Are there any physical signs?

There are usually no physical signs of LQTS. However, certain rare forms of LQTS may be associated with muscle weakness, minor abnormalities of the skull, chin, fingers and toes or reduced hearing.

How is it diagnosed?

Diagnosis involves having an ECG. Sometimes it is possible to tell which ion channel has been affected just by looking at the ECG recording. Unfortunately, in a proportion of people who might be carriers, the ECG may not show any sign of the condition. Repeated ECGs, exercise tests and 24-48 hour tape monitoring may be needed before the diagnosis is established. More recently some doctors have used slow injections of the hormone adrenaline (epinephrine) via a drip to try and improve the diagnosis of some potassium channel LQTS. There is no evidence however that this is any better than an exercise test.

Genetic testing can identify carriers of the LQTS gene. Unfortunately, this form of testing is limited at the moment, as 3 in every 10 people who are known to have LQTS do not have mutations of the genes known to be associated with LQTS. An additional problem is that many families who do have the mutations appear to have a specific change to the DNA code which is not found in other families (known as a ‘private’ mutation). This sometimes makes it difficult to decide whether a mutation is causing the disease or not. Things are further complicated because people with the same mutation can have effects of varying severity.

Treatment and advice

If you have LQTS, your doctor will advise you to avoid excessive exercise or strenuous athletic activities. He or she will also advise you to avoid certain drugs that can make the condition worse and which could increase the risk of blackouts and cardiac arrest.

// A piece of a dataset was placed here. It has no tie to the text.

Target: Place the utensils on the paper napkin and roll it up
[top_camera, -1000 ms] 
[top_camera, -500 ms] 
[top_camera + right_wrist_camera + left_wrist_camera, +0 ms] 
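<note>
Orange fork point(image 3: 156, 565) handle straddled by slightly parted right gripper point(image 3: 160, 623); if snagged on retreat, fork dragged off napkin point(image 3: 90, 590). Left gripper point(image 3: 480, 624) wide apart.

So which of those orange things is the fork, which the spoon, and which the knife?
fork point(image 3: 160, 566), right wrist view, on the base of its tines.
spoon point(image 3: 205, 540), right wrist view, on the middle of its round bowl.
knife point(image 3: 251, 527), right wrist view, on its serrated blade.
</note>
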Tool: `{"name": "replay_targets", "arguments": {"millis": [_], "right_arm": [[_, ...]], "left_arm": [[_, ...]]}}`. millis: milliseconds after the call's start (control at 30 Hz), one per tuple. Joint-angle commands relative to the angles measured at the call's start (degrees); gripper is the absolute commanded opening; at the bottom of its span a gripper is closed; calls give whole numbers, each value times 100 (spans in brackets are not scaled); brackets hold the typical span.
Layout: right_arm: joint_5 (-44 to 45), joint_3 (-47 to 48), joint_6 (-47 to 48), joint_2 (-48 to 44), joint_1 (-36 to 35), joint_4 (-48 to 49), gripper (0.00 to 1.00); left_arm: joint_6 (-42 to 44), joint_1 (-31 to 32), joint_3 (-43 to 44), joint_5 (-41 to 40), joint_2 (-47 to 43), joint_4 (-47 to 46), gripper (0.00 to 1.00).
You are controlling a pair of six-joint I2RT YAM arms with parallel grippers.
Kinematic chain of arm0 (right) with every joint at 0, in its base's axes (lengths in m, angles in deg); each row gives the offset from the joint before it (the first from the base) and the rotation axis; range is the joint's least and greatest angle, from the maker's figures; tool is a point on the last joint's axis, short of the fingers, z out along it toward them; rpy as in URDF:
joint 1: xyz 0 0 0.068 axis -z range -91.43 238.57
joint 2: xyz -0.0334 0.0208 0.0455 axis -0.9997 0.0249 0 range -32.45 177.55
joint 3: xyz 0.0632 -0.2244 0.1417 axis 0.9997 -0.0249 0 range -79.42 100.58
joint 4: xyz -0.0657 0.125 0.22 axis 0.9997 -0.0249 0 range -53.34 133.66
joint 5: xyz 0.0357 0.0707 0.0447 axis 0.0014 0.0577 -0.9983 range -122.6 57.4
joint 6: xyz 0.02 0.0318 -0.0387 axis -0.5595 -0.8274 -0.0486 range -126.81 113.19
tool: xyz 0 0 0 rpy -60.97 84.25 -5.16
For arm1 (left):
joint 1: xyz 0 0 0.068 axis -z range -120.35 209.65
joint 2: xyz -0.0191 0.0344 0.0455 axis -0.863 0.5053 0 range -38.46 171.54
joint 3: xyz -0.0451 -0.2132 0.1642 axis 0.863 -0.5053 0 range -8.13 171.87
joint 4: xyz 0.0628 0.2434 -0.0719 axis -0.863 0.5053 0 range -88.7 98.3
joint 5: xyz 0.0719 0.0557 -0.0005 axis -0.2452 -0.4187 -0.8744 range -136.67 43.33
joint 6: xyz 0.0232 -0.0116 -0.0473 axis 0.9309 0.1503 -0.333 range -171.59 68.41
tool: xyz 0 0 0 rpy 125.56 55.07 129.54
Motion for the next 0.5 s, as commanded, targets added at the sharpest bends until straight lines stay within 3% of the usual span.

Watch CRY’s myheart cardiologist, Dr Michael Papadakis, talk about things to avoid if you have an ion-channel disease below.

Other treatment options will vary depending on the severity of the condition. Those with one or more of the following features will likely need more intervention than those without:

a previous cardiac arrest
blackouts
a very long QT interval on the ECG
sodium channel mutations
some potassium channel mutations
young, adult women.

Drugs

The most commonly used drugs for LQTS are beta-blockers. These block the effects of adrenaline and associated natural chemicals in the body that make the heart pump harder and faster. They therefore also block the effects of exercise on the heart. They are effective in the most common forms of LQTS as they reduce symptoms and the risk of cardiac arrest. However, they are less effective in people with the sodium channel form of LQTS.

There are other more recent trends in drug treatment that look promising, but their long-term benefits are unknown. These involve using antiarrhythmic drugs. These drugs block disturbances in the heart rhythm. Potassium supplement pills have also been tried with occasional success.

Pacemaker or implantable cardioverter defibrillator (ICD)

If you are at high risk (for example if you have already had a cardiac arrest), or if drugs have failed to control your symptoms, your doctor may advise you to have a pacemaker or an implantable cardioverter defibrillator (ICD) fitted, as well as taking your medication. A pacemaker and an ICD both consist of an electronic box that is inserted under the skin and attached to the heart by special electrical ‘leads’. A pacemaker controls the heart rate and stops any excessive slowing of the heart that could trigger an arrhythmia. An ICD acts in the same way as a pacemaker but it can also identify any dangerous arrhythmias and deliver an electrical shock to reset the heart.

Surgery

Another option for high risk patients is to perform surgery to disrupt the nerves that release adrenaline and related chemicals at the heart. This is performed in only a small minority of individuals and is known as cervical sympathectomy and involves operating on the left side of the neck.